• _Exercise requirements_: What you give back should be exactly the opening lines of the data, ending with the line that contains "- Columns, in" and including it.

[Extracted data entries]
════════

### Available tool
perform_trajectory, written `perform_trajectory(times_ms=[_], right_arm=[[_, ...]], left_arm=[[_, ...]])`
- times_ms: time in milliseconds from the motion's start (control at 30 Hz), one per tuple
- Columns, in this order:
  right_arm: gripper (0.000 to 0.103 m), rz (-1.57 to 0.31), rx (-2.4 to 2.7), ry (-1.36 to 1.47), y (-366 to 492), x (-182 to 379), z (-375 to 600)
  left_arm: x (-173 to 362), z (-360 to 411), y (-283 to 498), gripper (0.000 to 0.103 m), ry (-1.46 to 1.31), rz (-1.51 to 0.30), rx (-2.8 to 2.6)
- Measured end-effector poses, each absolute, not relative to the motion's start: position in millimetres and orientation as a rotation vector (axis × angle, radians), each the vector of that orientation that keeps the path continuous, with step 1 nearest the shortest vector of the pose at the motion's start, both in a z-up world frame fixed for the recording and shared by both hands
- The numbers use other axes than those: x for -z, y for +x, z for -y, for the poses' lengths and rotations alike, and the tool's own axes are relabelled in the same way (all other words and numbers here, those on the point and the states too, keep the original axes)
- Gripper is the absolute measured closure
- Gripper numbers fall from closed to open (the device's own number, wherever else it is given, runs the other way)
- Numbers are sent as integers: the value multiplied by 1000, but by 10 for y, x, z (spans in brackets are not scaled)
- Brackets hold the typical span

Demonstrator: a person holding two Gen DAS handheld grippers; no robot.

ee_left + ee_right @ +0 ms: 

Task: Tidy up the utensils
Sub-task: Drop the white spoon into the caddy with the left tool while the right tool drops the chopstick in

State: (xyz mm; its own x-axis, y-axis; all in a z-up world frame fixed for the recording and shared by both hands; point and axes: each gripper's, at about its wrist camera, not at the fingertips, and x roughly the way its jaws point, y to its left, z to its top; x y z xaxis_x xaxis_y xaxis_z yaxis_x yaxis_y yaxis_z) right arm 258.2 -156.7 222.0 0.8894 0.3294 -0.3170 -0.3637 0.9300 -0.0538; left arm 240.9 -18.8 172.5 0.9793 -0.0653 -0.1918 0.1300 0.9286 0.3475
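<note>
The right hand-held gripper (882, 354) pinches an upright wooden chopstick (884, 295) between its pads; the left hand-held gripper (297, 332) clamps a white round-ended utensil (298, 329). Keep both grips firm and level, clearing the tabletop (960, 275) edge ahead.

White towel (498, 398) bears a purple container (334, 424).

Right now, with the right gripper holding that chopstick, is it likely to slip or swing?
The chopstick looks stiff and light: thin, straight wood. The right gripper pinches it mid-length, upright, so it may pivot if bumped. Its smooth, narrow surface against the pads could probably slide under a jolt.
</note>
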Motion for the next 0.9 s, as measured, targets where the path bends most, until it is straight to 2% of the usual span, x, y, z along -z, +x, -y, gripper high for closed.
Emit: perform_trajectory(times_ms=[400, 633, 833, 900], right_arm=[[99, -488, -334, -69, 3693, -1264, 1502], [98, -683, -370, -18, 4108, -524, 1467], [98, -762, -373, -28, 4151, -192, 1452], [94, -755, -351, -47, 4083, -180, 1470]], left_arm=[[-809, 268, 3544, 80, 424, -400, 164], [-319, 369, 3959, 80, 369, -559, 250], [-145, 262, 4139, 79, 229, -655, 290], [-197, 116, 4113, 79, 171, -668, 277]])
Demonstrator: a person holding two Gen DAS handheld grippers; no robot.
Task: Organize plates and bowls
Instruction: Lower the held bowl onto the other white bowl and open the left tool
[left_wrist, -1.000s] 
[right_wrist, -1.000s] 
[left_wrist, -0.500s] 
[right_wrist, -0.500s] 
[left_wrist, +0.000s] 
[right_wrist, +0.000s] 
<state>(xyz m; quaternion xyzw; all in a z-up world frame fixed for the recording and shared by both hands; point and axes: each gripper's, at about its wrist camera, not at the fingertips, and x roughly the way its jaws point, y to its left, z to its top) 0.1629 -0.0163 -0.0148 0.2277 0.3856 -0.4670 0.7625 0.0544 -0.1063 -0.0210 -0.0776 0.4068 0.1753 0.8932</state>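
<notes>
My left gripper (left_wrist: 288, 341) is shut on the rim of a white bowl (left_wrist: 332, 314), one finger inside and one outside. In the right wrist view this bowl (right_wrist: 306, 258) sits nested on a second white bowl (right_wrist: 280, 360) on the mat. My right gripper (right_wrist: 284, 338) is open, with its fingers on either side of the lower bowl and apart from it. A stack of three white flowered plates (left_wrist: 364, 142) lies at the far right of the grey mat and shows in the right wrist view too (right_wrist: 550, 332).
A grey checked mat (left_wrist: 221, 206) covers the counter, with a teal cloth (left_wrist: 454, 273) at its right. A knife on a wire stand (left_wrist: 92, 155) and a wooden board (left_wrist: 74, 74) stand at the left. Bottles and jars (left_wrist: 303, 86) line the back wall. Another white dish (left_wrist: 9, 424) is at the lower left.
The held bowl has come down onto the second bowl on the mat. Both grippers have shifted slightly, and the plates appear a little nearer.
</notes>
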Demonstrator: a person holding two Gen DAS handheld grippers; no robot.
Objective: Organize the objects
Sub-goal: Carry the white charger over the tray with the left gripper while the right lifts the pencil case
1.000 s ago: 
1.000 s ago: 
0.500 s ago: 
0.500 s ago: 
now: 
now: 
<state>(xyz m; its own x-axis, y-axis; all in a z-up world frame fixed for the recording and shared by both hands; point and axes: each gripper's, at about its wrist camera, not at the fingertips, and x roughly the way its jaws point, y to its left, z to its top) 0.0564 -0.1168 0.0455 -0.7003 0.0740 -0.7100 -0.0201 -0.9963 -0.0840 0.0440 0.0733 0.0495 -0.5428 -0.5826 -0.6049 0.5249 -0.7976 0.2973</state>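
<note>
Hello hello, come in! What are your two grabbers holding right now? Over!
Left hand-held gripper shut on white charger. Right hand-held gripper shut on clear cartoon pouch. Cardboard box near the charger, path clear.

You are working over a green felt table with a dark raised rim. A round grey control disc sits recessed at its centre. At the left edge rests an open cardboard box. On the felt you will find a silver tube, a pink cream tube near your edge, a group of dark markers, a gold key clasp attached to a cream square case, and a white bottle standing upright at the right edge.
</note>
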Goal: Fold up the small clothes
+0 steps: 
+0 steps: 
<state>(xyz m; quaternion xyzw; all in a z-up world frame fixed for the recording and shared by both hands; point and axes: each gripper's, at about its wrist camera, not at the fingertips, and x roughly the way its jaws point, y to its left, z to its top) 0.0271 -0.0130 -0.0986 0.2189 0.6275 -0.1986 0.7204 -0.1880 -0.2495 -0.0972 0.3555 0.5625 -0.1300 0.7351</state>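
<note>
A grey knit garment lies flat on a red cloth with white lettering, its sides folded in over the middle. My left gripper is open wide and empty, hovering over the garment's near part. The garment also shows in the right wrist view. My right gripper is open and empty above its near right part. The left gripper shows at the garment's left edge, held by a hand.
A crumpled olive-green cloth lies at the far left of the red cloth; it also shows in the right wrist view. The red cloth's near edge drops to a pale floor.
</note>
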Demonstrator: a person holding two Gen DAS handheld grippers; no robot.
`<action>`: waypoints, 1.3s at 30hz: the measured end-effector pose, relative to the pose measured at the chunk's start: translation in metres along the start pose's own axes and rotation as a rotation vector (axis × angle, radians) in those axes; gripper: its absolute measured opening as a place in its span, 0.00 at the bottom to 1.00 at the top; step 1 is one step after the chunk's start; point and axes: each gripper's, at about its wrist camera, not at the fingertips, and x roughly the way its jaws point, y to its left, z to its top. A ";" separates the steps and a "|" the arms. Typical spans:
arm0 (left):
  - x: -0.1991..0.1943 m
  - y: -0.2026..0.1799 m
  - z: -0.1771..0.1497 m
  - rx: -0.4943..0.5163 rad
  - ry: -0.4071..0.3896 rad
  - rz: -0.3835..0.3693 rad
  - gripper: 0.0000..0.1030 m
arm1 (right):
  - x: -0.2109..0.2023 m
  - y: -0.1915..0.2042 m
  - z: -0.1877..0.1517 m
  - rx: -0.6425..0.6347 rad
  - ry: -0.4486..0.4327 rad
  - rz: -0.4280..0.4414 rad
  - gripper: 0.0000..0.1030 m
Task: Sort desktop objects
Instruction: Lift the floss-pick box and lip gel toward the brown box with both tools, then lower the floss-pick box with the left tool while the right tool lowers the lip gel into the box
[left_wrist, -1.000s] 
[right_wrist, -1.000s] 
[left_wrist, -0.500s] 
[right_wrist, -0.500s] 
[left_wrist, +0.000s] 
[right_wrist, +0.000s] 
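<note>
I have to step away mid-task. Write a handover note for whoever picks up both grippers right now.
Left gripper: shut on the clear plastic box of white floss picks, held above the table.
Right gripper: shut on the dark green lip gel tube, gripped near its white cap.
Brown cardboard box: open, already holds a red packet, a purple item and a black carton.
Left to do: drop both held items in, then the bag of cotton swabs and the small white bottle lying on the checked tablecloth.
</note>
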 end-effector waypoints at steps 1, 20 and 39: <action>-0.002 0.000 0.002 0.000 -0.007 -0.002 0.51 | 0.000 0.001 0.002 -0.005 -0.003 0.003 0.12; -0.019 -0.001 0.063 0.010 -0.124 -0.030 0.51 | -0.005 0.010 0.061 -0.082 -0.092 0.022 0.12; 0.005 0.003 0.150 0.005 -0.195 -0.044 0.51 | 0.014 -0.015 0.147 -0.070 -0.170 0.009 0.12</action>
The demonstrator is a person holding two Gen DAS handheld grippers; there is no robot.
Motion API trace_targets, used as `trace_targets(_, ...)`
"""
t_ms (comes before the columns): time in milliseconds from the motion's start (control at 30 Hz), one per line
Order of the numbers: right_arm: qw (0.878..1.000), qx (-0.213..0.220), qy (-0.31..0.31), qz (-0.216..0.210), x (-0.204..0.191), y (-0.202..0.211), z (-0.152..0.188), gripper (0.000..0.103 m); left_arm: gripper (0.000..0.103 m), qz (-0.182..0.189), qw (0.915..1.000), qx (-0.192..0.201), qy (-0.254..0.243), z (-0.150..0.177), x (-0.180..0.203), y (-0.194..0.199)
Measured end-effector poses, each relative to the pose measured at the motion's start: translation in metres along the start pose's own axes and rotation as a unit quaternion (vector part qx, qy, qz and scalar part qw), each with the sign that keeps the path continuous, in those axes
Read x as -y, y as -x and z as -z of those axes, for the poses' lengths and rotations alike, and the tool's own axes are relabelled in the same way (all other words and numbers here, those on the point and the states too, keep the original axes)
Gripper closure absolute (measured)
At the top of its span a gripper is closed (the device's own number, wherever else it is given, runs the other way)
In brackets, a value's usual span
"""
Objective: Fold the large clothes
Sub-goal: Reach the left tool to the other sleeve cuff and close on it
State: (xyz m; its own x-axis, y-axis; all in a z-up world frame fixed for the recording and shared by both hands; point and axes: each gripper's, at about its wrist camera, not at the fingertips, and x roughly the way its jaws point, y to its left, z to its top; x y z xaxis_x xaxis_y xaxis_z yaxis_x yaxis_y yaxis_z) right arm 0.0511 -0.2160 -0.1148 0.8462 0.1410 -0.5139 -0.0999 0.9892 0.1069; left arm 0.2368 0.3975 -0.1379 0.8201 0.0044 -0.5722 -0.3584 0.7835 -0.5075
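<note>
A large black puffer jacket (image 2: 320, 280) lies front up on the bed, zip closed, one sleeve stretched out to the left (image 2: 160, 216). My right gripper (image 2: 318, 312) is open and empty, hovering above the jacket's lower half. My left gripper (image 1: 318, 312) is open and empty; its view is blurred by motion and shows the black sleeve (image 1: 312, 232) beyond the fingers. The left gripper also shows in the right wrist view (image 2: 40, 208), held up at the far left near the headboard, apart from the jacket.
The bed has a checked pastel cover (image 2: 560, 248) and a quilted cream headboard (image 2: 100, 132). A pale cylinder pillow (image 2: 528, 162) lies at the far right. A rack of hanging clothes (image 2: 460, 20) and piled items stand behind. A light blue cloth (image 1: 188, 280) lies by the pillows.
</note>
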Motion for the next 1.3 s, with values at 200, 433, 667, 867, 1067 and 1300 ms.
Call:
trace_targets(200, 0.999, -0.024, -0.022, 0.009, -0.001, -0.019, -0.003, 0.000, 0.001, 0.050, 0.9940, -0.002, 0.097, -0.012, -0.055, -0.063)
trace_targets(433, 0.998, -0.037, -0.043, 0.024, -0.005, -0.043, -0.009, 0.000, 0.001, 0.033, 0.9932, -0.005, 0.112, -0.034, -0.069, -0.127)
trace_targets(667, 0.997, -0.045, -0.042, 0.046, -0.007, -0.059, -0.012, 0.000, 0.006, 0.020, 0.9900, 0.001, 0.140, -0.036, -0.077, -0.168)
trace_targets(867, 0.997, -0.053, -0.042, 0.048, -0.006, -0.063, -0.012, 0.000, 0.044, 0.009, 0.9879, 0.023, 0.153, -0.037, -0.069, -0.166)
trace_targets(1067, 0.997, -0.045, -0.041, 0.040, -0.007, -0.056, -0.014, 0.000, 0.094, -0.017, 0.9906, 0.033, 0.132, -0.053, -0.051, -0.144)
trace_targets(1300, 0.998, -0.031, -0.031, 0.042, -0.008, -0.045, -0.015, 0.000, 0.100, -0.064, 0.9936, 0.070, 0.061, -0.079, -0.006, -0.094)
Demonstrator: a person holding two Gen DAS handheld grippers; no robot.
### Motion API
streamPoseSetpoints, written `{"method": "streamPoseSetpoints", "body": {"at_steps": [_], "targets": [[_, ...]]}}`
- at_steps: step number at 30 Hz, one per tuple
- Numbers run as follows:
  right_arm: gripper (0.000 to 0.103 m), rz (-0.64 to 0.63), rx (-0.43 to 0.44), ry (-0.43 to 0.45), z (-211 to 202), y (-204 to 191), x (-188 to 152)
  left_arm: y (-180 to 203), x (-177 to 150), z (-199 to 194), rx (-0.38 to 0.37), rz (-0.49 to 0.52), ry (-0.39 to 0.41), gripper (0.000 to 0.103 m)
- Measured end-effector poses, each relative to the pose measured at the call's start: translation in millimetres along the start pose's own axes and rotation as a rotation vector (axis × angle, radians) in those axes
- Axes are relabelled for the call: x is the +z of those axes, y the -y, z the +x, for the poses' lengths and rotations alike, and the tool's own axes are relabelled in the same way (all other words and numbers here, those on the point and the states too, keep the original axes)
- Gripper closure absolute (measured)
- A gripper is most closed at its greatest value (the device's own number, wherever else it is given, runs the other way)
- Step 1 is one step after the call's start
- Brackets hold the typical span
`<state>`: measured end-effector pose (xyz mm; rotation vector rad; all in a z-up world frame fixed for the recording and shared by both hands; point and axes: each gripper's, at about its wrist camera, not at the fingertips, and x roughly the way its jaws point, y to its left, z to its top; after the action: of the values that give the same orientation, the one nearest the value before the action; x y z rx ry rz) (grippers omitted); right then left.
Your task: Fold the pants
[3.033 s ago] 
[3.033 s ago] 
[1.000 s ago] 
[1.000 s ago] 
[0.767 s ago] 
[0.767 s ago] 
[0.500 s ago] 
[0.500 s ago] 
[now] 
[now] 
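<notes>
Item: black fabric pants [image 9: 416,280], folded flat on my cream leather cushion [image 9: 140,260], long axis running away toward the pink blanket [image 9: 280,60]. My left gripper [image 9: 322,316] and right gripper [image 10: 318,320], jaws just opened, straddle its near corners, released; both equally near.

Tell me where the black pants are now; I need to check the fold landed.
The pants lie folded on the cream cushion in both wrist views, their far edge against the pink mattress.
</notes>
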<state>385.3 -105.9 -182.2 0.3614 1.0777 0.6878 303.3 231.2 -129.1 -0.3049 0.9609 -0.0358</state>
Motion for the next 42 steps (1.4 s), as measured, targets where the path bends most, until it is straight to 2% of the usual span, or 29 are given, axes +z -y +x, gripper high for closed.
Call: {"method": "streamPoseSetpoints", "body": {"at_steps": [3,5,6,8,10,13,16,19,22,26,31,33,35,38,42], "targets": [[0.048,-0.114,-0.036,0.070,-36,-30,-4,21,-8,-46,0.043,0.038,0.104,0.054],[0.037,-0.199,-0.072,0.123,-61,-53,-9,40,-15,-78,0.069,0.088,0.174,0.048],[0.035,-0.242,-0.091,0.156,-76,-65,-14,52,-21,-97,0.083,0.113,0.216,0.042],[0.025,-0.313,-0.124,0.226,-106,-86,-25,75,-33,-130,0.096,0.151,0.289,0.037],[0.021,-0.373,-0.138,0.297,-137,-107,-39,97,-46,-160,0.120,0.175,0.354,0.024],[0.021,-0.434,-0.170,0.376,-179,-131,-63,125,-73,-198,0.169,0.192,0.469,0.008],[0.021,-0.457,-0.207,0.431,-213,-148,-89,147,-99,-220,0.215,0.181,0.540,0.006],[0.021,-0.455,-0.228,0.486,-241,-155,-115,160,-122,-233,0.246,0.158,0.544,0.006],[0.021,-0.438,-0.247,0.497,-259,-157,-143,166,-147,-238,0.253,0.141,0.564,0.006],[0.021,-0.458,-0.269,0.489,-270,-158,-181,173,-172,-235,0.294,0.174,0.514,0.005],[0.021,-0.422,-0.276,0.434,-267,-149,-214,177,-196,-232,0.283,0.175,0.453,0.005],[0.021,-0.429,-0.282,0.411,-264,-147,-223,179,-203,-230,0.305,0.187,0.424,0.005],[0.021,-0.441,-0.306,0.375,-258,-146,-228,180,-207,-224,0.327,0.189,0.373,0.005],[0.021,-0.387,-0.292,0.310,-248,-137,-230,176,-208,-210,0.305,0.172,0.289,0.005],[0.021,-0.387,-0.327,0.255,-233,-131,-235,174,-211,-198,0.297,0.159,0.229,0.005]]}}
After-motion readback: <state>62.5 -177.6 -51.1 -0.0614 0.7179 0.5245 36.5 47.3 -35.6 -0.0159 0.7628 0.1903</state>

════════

• _Solution for this task_:
### Available tool
perform_trajectory, written `perform_trajectory(times_ms=[_], right_arm=[[_, ...]], left_arm=[[_, ...]])`
- times_ms: time in milliseconds from the motion's start (control at 30 Hz), one per tuple
- Columns, in this order:

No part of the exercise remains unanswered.